* [TASK BRIEF]: Each entry needs to be given again, character for character.
****
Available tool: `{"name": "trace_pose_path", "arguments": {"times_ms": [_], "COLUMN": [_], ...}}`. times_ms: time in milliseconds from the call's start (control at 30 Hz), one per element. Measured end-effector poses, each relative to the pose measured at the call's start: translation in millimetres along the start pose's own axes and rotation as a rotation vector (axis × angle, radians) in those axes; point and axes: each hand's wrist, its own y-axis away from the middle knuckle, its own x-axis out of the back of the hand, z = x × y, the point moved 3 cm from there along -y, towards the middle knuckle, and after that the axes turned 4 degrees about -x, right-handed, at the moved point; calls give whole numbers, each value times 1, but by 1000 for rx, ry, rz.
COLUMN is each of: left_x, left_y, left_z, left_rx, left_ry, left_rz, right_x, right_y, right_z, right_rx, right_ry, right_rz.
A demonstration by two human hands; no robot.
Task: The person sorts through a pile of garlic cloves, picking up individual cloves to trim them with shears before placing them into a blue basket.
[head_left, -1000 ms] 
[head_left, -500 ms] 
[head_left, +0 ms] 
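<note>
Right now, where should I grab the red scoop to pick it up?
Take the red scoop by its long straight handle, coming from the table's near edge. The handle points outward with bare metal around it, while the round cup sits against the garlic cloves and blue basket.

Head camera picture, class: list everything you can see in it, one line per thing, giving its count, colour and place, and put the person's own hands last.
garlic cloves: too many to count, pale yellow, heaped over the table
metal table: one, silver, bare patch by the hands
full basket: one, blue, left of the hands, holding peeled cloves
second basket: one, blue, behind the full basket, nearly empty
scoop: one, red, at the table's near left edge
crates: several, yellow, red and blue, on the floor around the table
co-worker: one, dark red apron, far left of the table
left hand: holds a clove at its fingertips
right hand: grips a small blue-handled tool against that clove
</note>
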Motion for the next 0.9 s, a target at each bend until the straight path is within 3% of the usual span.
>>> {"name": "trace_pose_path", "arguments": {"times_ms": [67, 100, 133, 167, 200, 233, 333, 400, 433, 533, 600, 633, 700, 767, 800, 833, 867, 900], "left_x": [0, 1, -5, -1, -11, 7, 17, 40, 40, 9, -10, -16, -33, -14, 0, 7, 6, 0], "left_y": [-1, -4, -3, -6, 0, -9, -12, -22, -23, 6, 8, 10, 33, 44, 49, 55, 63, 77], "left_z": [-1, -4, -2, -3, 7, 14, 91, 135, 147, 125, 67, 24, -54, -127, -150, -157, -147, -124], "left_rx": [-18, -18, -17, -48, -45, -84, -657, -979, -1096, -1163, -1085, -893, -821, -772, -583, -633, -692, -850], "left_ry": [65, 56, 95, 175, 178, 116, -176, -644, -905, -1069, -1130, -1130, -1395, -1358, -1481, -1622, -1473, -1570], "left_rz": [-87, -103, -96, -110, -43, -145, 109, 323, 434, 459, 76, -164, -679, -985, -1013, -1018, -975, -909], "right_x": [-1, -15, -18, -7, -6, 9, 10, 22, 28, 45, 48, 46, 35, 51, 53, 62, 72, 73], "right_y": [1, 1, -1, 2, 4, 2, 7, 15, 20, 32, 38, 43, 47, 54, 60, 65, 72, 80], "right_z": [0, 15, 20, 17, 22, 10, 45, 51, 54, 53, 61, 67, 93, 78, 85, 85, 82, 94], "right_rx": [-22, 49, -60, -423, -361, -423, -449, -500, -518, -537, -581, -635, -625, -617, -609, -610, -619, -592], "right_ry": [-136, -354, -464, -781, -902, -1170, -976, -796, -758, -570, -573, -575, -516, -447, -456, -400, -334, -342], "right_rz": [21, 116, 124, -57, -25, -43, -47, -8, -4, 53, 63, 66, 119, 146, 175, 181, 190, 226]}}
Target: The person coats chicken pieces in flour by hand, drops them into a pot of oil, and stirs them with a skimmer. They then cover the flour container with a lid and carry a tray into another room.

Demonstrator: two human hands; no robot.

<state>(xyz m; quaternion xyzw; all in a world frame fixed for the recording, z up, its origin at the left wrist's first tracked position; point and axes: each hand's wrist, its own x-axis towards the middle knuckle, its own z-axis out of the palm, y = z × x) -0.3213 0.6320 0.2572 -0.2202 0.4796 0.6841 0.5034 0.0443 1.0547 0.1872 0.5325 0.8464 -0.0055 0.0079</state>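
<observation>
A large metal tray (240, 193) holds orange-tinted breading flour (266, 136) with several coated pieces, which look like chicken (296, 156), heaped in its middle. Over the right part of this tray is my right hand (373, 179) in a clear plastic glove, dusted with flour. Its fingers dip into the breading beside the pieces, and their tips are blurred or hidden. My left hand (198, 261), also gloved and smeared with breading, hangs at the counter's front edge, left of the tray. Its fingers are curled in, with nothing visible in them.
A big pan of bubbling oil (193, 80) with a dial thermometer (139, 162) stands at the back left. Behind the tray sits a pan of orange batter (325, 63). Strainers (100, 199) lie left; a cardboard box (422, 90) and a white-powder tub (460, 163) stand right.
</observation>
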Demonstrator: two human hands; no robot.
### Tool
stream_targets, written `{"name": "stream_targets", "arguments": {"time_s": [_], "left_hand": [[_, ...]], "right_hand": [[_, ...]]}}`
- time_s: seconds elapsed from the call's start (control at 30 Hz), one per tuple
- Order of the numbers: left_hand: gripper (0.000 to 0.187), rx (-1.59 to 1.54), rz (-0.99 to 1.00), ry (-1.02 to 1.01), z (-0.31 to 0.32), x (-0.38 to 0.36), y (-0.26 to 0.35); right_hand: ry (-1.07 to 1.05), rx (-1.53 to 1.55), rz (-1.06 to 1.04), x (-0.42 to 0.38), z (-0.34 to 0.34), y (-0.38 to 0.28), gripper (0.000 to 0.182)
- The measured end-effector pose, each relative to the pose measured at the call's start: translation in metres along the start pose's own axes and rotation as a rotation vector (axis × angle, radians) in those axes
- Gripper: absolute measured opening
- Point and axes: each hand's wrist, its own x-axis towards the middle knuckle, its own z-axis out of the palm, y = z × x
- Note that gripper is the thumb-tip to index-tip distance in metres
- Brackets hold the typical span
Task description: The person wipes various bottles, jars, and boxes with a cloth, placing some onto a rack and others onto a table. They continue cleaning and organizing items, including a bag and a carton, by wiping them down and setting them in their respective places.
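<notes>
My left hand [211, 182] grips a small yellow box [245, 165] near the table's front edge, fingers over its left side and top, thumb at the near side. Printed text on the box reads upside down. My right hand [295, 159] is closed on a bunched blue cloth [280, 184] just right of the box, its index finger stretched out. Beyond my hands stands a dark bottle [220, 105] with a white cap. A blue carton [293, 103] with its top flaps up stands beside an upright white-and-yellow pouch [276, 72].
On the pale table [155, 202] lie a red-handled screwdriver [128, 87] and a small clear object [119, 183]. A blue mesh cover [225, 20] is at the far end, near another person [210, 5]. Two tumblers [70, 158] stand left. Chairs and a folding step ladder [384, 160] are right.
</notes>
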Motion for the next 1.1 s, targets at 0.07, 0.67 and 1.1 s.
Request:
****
* [FINISHED TASK]:
Available tool: `{"name": "trace_pose_path", "arguments": {"times_ms": [_], "COLUMN": [_], ...}}`. times_ms: time in milliseconds from the call's start (control at 30 Hz), one per element. Measured end-effector poses, each relative to the pose measured at the call's start: translation in millimetres along the start pose's own axes and rotation as a rotation vector (axis × angle, radians) in those axes; point and axes: each hand's wrist, its own y-axis away from the middle knuckle, its own x-axis out of the back of the hand, z = x × y, the point moved 3 cm from there along -y, towards the middle knuckle, and after that the axes turned 4 degrees about -x, right-handed, at the moved point; calls give whole numbers, each value times 1, but by 1000 for rx, ry, rz.
COLUMN is each of: left_x, left_y, left_z, left_rx, left_ry, left_rz, right_x, right_y, right_z, right_rx, right_ry, right_rz.
A demonstration by two human hands; no robot.
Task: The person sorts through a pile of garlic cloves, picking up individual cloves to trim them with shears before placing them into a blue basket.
[head_left, -1000 ms] 
[head_left, -500 ms] 
[head_left, +0 ms] 
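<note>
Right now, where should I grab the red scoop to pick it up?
Take the red scoop by its long straight handle, coming from the table's near edge. The handle points outward with bare metal around it, while the round cup sits against the garlic cloves and blue basket.

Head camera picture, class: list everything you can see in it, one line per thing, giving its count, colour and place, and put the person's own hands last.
garlic cloves: too many to count, pale yellow, heaped over the table
metal table: one, silver, bare patch by the hands
full basket: one, blue, left of the hands, holding peeled cloves
second basket: one, blue, behind the full basket, nearly empty
scoop: one, red, at the table's near left edge
crates: several, yellow, red and blue, on the floor around the table
co-worker: one, dark red apron, far left of the table
left hand: holds a clove at its fingertips
right hand: grips a small blue-handled tool against that clove
</note>
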Motion for the next 0.9 s, a target at each bend until the straight path is within 3% of the usual span.
>>> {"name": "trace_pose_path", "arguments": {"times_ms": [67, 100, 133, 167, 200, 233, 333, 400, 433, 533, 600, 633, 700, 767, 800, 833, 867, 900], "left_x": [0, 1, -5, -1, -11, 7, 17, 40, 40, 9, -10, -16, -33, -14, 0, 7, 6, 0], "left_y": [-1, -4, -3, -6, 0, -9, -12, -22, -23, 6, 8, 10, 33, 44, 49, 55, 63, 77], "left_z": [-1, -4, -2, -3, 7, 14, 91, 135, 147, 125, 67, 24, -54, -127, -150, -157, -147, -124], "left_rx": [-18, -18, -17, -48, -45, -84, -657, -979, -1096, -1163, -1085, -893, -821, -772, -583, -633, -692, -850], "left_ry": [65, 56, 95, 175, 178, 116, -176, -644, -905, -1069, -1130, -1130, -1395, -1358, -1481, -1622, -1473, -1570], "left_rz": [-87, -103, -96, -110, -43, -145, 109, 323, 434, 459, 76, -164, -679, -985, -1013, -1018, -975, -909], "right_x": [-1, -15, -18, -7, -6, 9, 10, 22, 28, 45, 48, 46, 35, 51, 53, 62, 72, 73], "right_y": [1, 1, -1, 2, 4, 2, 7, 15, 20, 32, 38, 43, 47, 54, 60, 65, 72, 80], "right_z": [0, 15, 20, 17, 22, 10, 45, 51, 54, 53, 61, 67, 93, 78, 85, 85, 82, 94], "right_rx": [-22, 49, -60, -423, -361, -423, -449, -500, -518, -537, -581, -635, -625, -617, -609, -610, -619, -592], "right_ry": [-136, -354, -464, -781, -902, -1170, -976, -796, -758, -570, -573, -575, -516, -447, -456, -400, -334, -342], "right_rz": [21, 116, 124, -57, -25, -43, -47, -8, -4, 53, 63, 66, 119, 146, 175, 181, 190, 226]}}
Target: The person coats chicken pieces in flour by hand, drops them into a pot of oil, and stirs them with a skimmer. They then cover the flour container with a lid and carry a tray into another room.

Demonstrator: two human hands; no robot.

<state>(xyz m; quaternion xyzw; all in a world frame fixed for the recording, z up, its origin at the left wrist's first tracked position; point and axes: each hand's wrist, its own x-axis towards the middle knuckle, its own z-axis out of the palm, y = z × x) -0.3213 0.6320 0.2572 -0.2202 0.4796 0.6841 0.5034 0.0443 1.0547 0.1872 0.5325 0.8464 -0.0055 0.0079</state>
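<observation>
A large metal tray (240, 193) holds orange-tinted breading flour (266, 136) with several coated pieces, which look like chicken (296, 156), heaped in its middle. Over the right part of this tray is my right hand (373, 179) in a clear plastic glove, dusted with flour. Its fingers dip into the breading beside the pieces, and their tips are blurred or hidden. My left hand (198, 261), also gloved and smeared with breading, hangs at the counter's front edge, left of the tray. Its fingers are curled in, with nothing visible in them.
A big pan of bubbling oil (193, 80) with a dial thermometer (139, 162) stands at the back left. Behind the tray sits a pan of orange batter (325, 63). Strainers (100, 199) lie left; a cardboard box (422, 90) and a white-powder tub (460, 163) stand right.
</observation>
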Demonstrator: two human hands; no robot.
### Tool
stream_targets, written `{"name": "stream_targets", "arguments": {"time_s": [_], "left_hand": [[_, ...]], "right_hand": [[_, ...]]}}`
- time_s: seconds elapsed from the call's start (control at 30 Hz), one per tuple
- Order of the numbers: left_hand: gripper (0.000 to 0.187), rx (-1.59 to 1.54), rz (-0.99 to 1.00), ry (-1.02 to 1.01), z (-0.31 to 0.32), x (-0.38 to 0.36), y (-0.26 to 0.35); right_hand: ry (-1.07 to 1.05), rx (-1.53 to 1.55), rz (-1.06 to 1.04), x (-0.42 to 0.38), z (-0.34 to 0.34), y (-0.38 to 0.28), gripper (0.000 to 0.182)
- The measured end-effector pose, each relative to the pose measured at the call's start: translation in metres along the start pose's own axes and rotation as a rotation vector (axis × angle, radians) in those axes
- Gripper: absolute measured opening
- Point and axes: each hand's wrist, its own x-axis towards the middle knuckle, its own z-axis out of the palm, y = z × x
- Note that gripper is the thumb-tip to index-tip distance in metres
- Brackets hold the typical span
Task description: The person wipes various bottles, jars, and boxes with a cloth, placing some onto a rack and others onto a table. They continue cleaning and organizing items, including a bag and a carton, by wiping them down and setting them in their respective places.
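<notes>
My left hand [211, 182] grips a small yellow box [245, 165] near the table's front edge, fingers over its left side and top, thumb at the near side. Printed text on the box reads upside down. My right hand [295, 159] is closed on a bunched blue cloth [280, 184] just right of the box, its index finger stretched out. Beyond my hands stands a dark bottle [220, 105] with a white cap. A blue carton [293, 103] with its top flaps up stands beside an upright white-and-yellow pouch [276, 72].
On the pale table [155, 202] lie a red-handled screwdriver [128, 87] and a small clear object [119, 183]. A blue mesh cover [225, 20] is at the far end, near another person [210, 5]. Two tumblers [70, 158] stand left. Chairs and a folding step ladder [384, 160] are right.
</notes>
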Motion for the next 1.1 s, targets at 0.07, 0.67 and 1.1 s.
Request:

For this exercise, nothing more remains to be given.